Transcribe all the lines below exactly. Omit the pictures.

● ● ● ● ●

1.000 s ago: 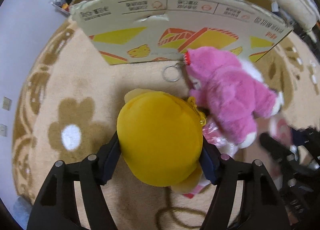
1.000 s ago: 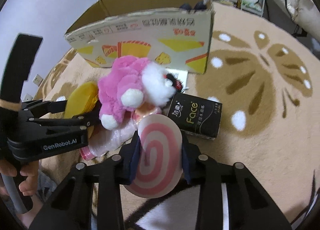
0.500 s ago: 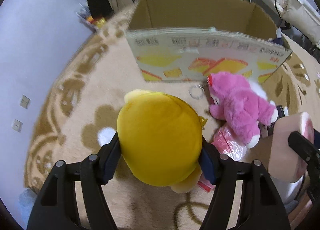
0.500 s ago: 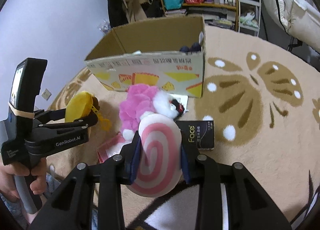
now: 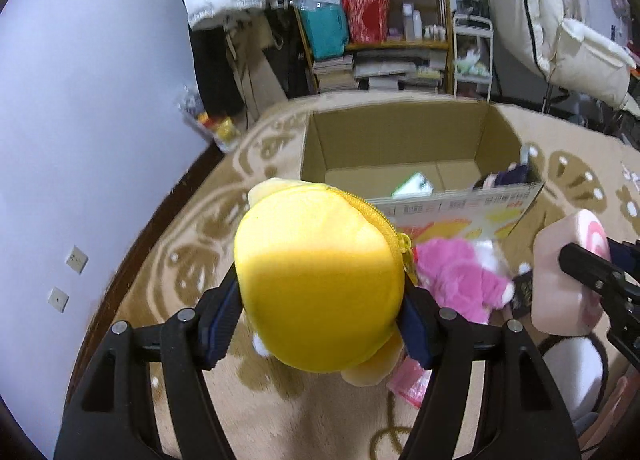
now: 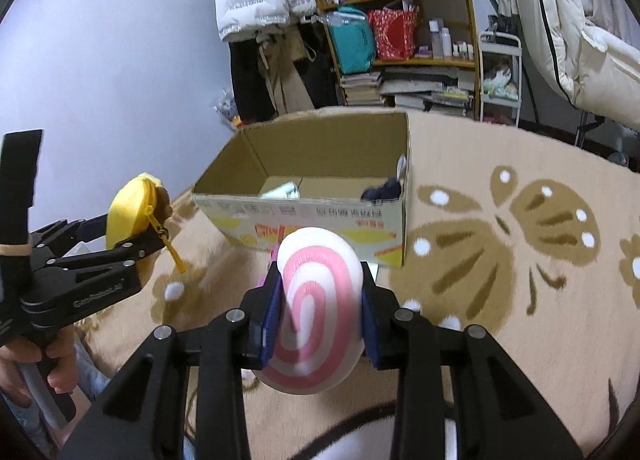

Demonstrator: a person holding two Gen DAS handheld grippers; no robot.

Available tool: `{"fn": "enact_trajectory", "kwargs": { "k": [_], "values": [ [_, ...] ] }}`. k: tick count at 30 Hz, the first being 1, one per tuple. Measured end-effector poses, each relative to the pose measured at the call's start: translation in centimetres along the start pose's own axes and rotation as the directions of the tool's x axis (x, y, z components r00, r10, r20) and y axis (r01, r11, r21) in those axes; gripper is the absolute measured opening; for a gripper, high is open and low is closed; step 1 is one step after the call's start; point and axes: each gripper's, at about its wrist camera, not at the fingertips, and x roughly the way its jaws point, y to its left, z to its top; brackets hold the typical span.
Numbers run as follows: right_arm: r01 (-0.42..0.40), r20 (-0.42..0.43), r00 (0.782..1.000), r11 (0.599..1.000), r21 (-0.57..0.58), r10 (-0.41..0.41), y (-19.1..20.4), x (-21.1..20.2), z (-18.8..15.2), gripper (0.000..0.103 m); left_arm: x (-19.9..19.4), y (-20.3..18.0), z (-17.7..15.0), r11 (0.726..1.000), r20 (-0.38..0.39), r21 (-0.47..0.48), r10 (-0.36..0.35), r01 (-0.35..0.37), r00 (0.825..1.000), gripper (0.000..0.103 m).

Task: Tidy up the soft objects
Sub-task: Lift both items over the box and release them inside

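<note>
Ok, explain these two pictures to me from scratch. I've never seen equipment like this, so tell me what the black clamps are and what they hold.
The black clamps are hand-held grippers, one in each of a person's hands. Each carries a camera looking forward along its two fingers, so each picture is one gripper's own view.

In the left gripper's view, it squeezes a yellow plush pouch. In the right gripper's view, it squeezes a pink-and-white swirl cushion.

Both are raised above a beige carpet. Ahead stands an open cardboard box, with a few items inside that are too small to name. In front of it a pink plush toy lies on the carpet. Shelves and hanging coats fill the background.
</note>
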Motion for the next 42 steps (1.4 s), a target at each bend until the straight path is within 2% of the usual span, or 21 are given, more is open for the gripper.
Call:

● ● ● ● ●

SOLVED PROBLEM
1.000 s ago: 
1.000 s ago: 
0.500 s ago: 
0.500 s ago: 
now: 
now: 

Demonstrator: a person holding two Gen DAS handheld grippers; no robot.

Available tool: `{"fn": "enact_trajectory", "kwargs": { "k": [_], "values": [ [_, ...] ] }}`. k: tick count at 30 Hz, the first being 1, one per tuple. Measured end-effector poses, each relative to the pose measured at the call's start: translation in centimetres along the start pose's own axes and rotation as the directions of the tool's x axis (x, y, z components r00, r10, r20) and y axis (r01, r11, r21) in those axes; gripper is the absolute measured opening; for a gripper, high is open and low is closed; step 1 is one step after the call's start; point and axes: each gripper's, at about its wrist camera, not at the fingertips, and x roughly the way its jaws point, y to its left, z to its top; brackets hold the typical span.
Numbers run as follows: right_arm: r01 (-0.42..0.40), r20 (-0.42..0.43), r00 (0.782..1.000), r11 (0.599..1.000), r21 (-0.57..0.58), r10 (-0.41..0.41), y (-19.1..20.4), x (-21.1..20.2), z (-18.8..15.2), gripper (0.000..0.103 m); left_arm: x (-19.9..19.4), y (-20.3..18.0), z (-17.7..15.0), r11 (0.726..1.000), r20 (-0.38..0.39), r21 (-0.47..0.48), r10 (-0.36..0.35), r01 (-0.35..0.37), r00 (0.825..1.000), gripper (0.000..0.103 m).

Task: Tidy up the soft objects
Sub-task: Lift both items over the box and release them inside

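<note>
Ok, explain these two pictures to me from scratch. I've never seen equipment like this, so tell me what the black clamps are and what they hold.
The black clamps are hand-held grippers, one in each of a person's hands. Each carries a camera looking forward along its two fingers, so each picture is one gripper's own view.

In the left gripper's view, it squeezes a yellow plush pouch. In the right gripper's view, it squeezes a pink-and-white swirl cushion.

Both are raised above a beige carpet. Ahead stands an open cardboard box, with a few items inside that are too small to name. In front of it a pink plush toy lies on the carpet. Shelves and hanging coats fill the background.
</note>
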Motion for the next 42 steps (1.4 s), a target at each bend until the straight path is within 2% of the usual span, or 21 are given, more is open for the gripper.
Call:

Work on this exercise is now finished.